* **What you need to do**
Skip every image and restate the data word for word.

'''

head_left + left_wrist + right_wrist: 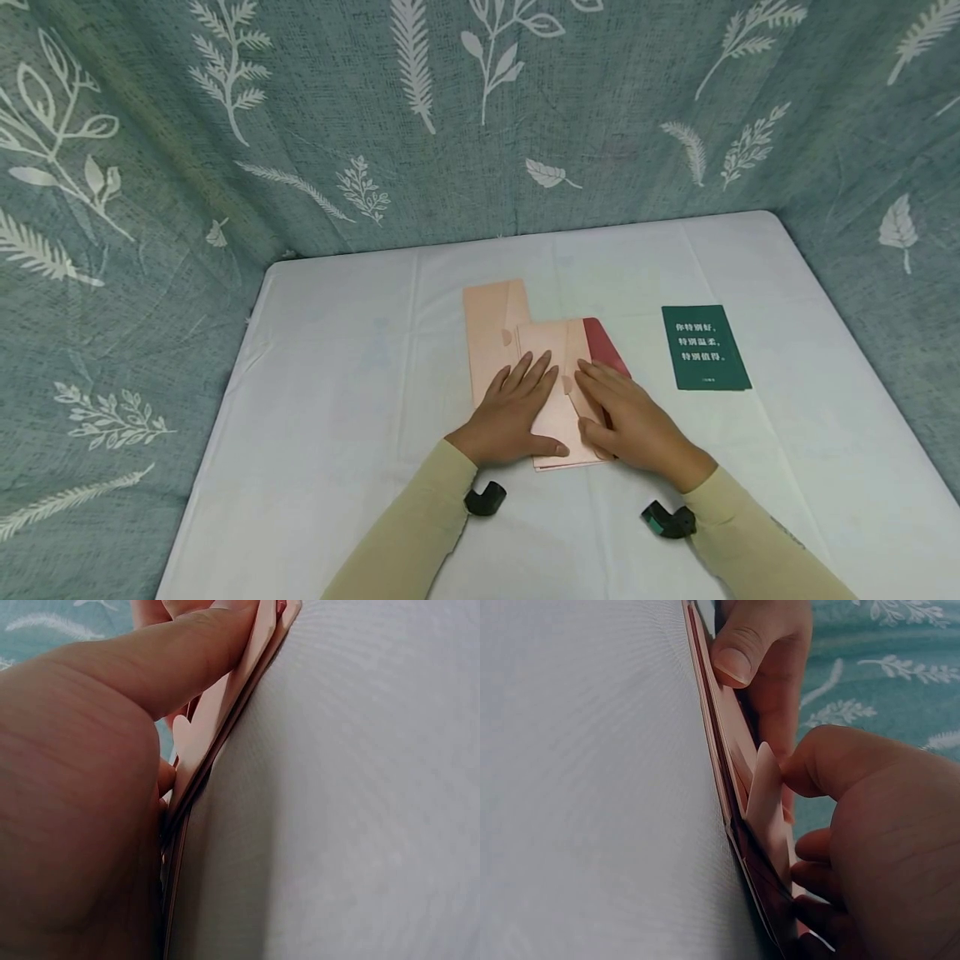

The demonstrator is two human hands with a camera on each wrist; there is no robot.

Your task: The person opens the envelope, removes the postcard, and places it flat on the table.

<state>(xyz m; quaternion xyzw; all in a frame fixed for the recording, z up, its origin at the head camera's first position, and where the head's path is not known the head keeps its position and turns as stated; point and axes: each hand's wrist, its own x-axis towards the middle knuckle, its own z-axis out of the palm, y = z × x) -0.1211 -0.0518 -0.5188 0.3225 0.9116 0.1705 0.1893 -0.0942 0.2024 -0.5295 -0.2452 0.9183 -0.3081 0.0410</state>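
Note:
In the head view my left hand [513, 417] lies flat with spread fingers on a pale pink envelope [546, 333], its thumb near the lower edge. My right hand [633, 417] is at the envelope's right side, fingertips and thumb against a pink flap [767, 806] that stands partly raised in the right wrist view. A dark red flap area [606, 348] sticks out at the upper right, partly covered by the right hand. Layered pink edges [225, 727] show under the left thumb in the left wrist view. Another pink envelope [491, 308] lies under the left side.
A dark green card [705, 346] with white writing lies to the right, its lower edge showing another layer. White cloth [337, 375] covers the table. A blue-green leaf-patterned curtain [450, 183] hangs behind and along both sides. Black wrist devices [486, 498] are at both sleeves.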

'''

* **Solution**
head_left + left_wrist + right_wrist: 

The demonstrator is two human hands with a camera on each wrist; there is no robot.

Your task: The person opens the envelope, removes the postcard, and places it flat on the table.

<state>(xyz m; quaternion xyzw; all in a frame fixed for the recording, z up, its origin at the head camera's first position, and where the head's path is not known the head keeps its position and turns as stated; point and axes: each hand's wrist, its own x-axis towards the middle knuckle, its own z-axis out of the palm, y = z × x) -0.1211 -0.0518 -0.5188 0.3225 0.9116 0.1705 0.1893 -0.0942 0.2024 -0.5295 -0.2452 0.9183 -0.3081 0.0410</state>
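Note:
In the head view my left hand [513, 417] lies flat with spread fingers on a pale pink envelope [546, 333], its thumb near the lower edge. My right hand [633, 417] is at the envelope's right side, fingertips and thumb against a pink flap [767, 806] that stands partly raised in the right wrist view. A dark red flap area [606, 348] sticks out at the upper right, partly covered by the right hand. Layered pink edges [225, 727] show under the left thumb in the left wrist view. Another pink envelope [491, 308] lies under the left side.
A dark green card [705, 346] with white writing lies to the right, its lower edge showing another layer. White cloth [337, 375] covers the table. A blue-green leaf-patterned curtain [450, 183] hangs behind and along both sides. Black wrist devices [486, 498] are at both sleeves.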

There's nothing else to the answer.